Аудитория давно была увлечена. Я оглянулся назад и увидел ряды внимательных лиц и глаза с расширенными зрачками. Очевидно, меж двух увлечений – научной мыслью и пылким негодованием – настроение молодежи влилось в первое русло; чех овладевал не только вниманием, но и сердцами аудитории.

Я чувствовал себя вне обоих увлечений. Мое настроение шло своим особенным путем, оторванным и чуждым настроениям молодой толпы товарищей. Меня почти гипнотизировал жирный баритон профессора. Он удивительно гармонировал, как мне казалось, с содержанием лекции, вернее, с теми клочками ее, которые ярко западали в мой мозг. Я смотрел на Бел_и_чку, не сводя глаз. Да, да, да… Именно этим убедительно сочным голосом следует говорить об «идеально благополучных» пузырях. И именно такой голос должен быть у человека, знающего эти истины… Да, это истина… Вот формула жизни ясная, простая, убедительная до очевидности. Только… Чем он так доволен? Чему он так очевидно радуется, и отчего сверкают глаза у этих молодых людей?.. Что тут может радовать? Против чего тут негодовать?..
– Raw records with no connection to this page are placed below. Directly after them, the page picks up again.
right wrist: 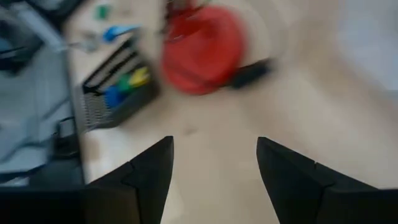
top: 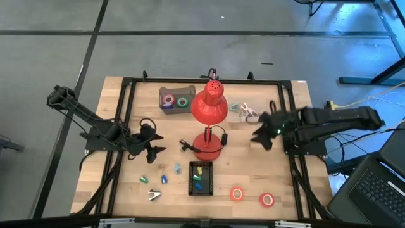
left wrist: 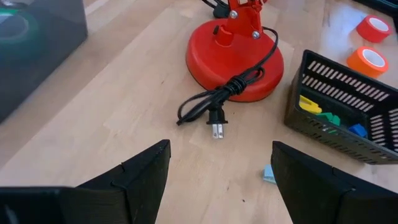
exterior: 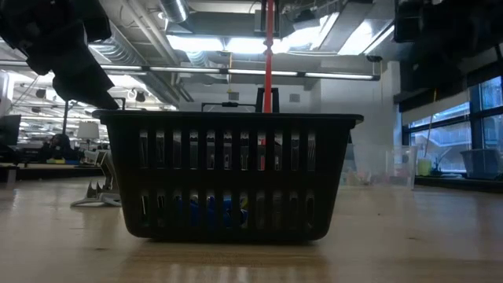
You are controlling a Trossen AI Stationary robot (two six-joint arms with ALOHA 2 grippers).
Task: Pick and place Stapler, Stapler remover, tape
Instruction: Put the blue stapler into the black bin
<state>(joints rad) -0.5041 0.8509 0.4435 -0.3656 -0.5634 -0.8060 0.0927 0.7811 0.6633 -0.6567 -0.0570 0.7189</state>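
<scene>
Two tape rolls, orange [top: 237,194] and red [top: 266,200], lie flat near the table's near right edge. Pink [top: 168,99] and green [top: 182,101] rolls sit in a grey box [top: 176,92] at the far side. A small silver tool [top: 154,195], perhaps the stapler remover, lies near the front left. The stapler is hidden or out of view. My left gripper [top: 152,143] hovers open left of the red lamp's base [left wrist: 235,59]. My right gripper [top: 261,134] hangs open above bare wood right of the lamp, nothing between its fingers [right wrist: 149,168].
The red lamp [top: 209,109] stands mid-table, its cord and plug [left wrist: 216,129] lying in front of the base. A black basket [top: 201,178] holds yellow, green and blue bits. Small green and blue pieces [top: 163,179] lie left of it. A clear item [top: 243,111] lies far right.
</scene>
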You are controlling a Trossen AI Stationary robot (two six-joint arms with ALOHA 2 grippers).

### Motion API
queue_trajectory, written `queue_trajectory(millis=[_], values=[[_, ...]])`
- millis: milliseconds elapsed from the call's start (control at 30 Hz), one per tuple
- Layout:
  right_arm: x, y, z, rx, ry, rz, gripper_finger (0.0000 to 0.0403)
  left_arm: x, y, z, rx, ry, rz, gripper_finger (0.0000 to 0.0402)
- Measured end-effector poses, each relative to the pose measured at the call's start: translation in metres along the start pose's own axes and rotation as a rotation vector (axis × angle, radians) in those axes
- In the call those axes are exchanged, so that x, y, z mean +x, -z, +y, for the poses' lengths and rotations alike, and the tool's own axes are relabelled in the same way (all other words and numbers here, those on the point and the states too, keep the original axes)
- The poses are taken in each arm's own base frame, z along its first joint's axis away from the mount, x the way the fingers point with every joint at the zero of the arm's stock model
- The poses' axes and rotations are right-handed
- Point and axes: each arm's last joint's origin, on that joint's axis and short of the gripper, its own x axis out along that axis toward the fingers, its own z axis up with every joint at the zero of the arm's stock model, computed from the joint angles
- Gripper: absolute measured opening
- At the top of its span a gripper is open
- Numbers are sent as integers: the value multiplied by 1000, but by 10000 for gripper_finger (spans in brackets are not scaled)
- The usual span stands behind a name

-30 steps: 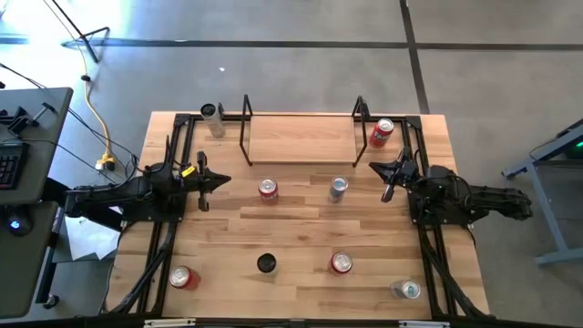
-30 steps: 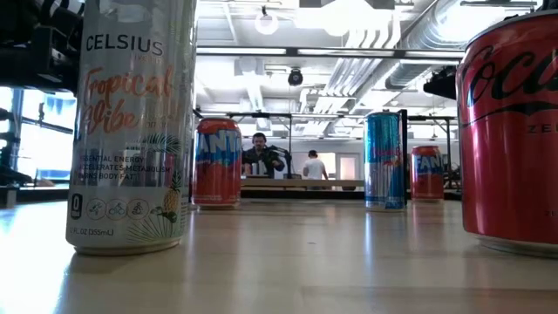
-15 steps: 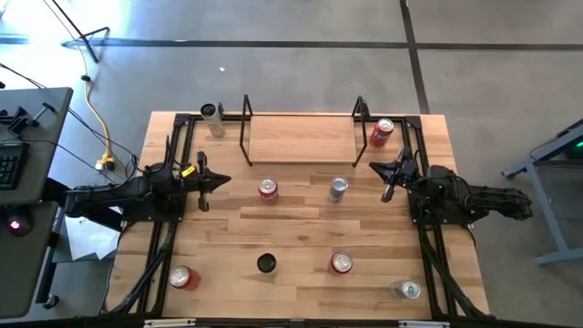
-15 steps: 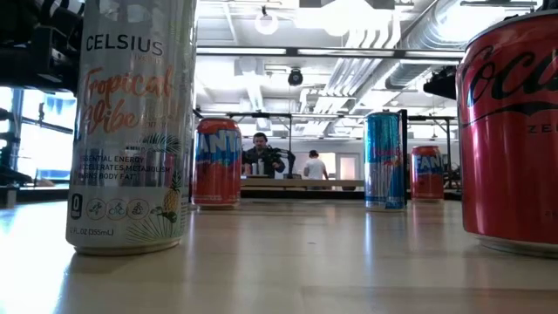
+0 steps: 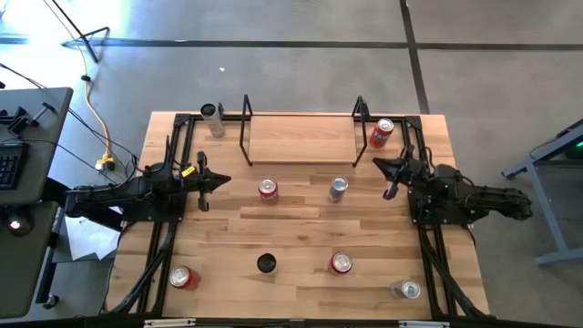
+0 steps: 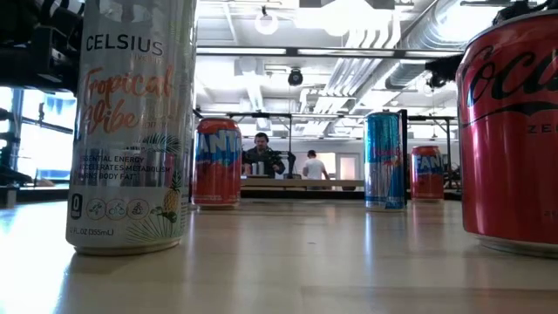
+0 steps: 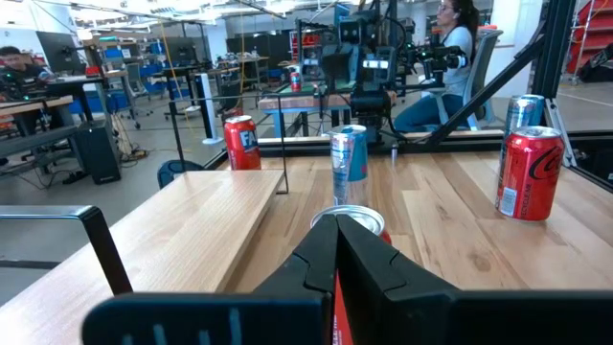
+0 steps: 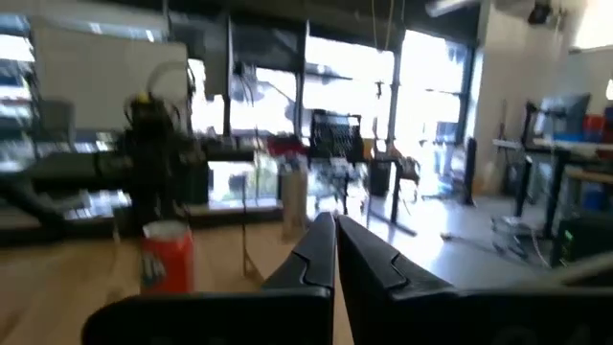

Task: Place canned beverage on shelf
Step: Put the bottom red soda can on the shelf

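Jaws, left: clenched and empty; we see the left gripper (image 5: 221, 180) hanging over the table's left side, pointing at the middle.
Jaws, right: clenched too, grasping nothing; the right gripper (image 5: 379, 164) hangs over the right side, near the shelf's right end.
Shelf: the shelf (image 5: 301, 138) stands along the table's far edge, its board bare.
Cans behind the shelf ends: a silver can (image 5: 212, 117) at the far left corner, a red can (image 5: 381, 131) at the far right corner.
Cans at mid-table: a red-topped can (image 5: 267, 189) and a blue-silver can (image 5: 338, 188), side by side but apart, just in front of the shelf.
Cans along the near edge: we count four, a red one (image 5: 181, 277), a dark-topped one (image 5: 265, 263), another red one (image 5: 341, 263) and a silver one (image 5: 408, 290).
Table: a wooden table (image 5: 301, 228) carries all of it.
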Motion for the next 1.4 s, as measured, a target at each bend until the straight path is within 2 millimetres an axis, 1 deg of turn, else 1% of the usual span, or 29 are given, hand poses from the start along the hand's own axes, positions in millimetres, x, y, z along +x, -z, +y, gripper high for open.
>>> queue_trajectory(millis=[100, 233, 333, 467, 533, 600, 733, 800, 933, 1067, 1167, 1233, 1400], values=[[0, -11, 0, 38, -23, -110, 0, 0, 0, 0, 0, 0, 0, 0], [-1, -17, -1, 110, -45, -177, 0, 0, 0, 0, 0, 0, -1, 0], [3, -12, 2, 142, -84, -118, 0, 0, 0, 0, 0, 0, 0, 0], [13, -2, 5, 157, -56, 9, 0, 0, 0, 0, 0, 0, 0, 0], [21, -3, 7, 152, -52, 62, 0, 0, 0, 0, 0, 0, 0, 0], [31, -10, 9, 144, -55, 100, 0, 0, 0, 0, 0, 0, 0, 0], [56, -26, 16, 125, -95, 173, 0, 0, 0, 0, 0, 0, 0, 0], [70, -31, 20, 103, -111, 221, 0, 0, 0, 0, 0, 0, 0, 0], [100, -35, 29, 83, -131, 295, 2, 0, 0, 0, 0, 0, 0, 0], [131, -34, 40, 91, -164, 360, 21, 0, 0, 0, 0, 0, 0, 0], [158, -33, 49, 97, -199, 390, 50, 0, 0, 0, 0, 0, 0, 0], [177, -31, 56, 98, -227, 413, 77, 0, 0, 0, 0, 0, 0, 0], [224, -21, 73, 103, -269, 496, 163, 0, 0, 0, 0, 0, 0, 0]])
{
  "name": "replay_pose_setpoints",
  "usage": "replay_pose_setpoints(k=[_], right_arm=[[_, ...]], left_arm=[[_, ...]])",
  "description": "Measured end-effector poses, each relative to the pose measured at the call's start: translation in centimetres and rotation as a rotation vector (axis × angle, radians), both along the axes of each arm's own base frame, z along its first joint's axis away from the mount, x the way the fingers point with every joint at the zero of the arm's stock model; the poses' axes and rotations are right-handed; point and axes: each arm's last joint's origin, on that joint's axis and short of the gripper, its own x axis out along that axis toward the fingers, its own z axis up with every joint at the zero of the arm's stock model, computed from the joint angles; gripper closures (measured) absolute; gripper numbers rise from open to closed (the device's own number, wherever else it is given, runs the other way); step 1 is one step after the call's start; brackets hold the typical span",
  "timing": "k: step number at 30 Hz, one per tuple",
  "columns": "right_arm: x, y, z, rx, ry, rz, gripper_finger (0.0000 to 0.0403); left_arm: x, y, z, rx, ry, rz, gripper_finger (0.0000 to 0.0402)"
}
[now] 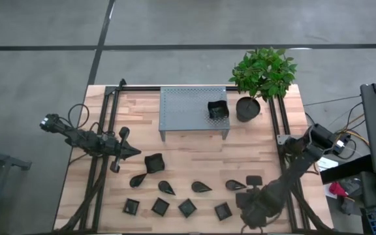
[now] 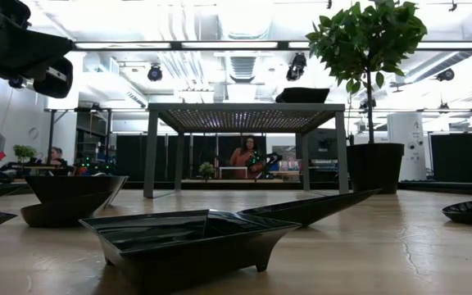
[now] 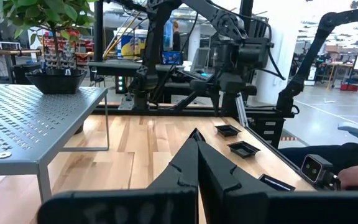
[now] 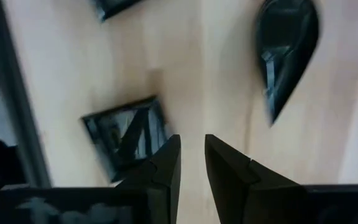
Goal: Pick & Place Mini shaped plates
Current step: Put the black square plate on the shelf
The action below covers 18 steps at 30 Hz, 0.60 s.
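- Hovering low over the front right part of the table (image 1: 194, 147), the right gripper (image 4: 191, 158) points down at the wood with its two fingers a narrow gap apart and nothing between them
- Just beside its fingertips lies a small square dish (image 4: 126, 137), and a teardrop dish (image 4: 286, 53) lies a little farther off
- The left gripper (image 3: 197, 152) waits at the table's left side, its fingers pressed together to a point and holding nothing
- One wavy-edged dish (image 1: 218, 109) sits on top of the grey perforated stand (image 1: 185, 111) at the back, near the stand's right end
- Another wavy-edged dish (image 1: 154, 162) lies on the wood in front of the stand, near the left gripper
- A row of teardrop dishes, among them one (image 1: 200, 187) near the middle, runs across the table, with a row of little square dishes such as one (image 1: 160, 207) nearer the front edge
- A potted plant (image 1: 261, 73) stands just right of the stand at the back right corner
- People (image 2: 245, 156) show in the room behind the table
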Motion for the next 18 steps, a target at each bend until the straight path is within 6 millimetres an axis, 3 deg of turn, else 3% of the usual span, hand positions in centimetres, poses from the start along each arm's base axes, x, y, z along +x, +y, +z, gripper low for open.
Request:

И опять с моими глазами сделалось что-то, как утром, когда я смотрел на Тита. Фигура Бел_и_чки то приближалась, то удалялась, странно расплываясь и меняя очертания… Довольное, упитанное лицо, с «жировыми отложениями и пигментацией…» Одно только это лицо, плавающее в сочных звуках собственного голоса… Еще минута, и передо мной плавал вместо лица благополучный пузырь, ведущий «идеальное» существование… И вдруг это созерцание прервалось железным скрежетом, холодящим душу и вызывающим содрогание.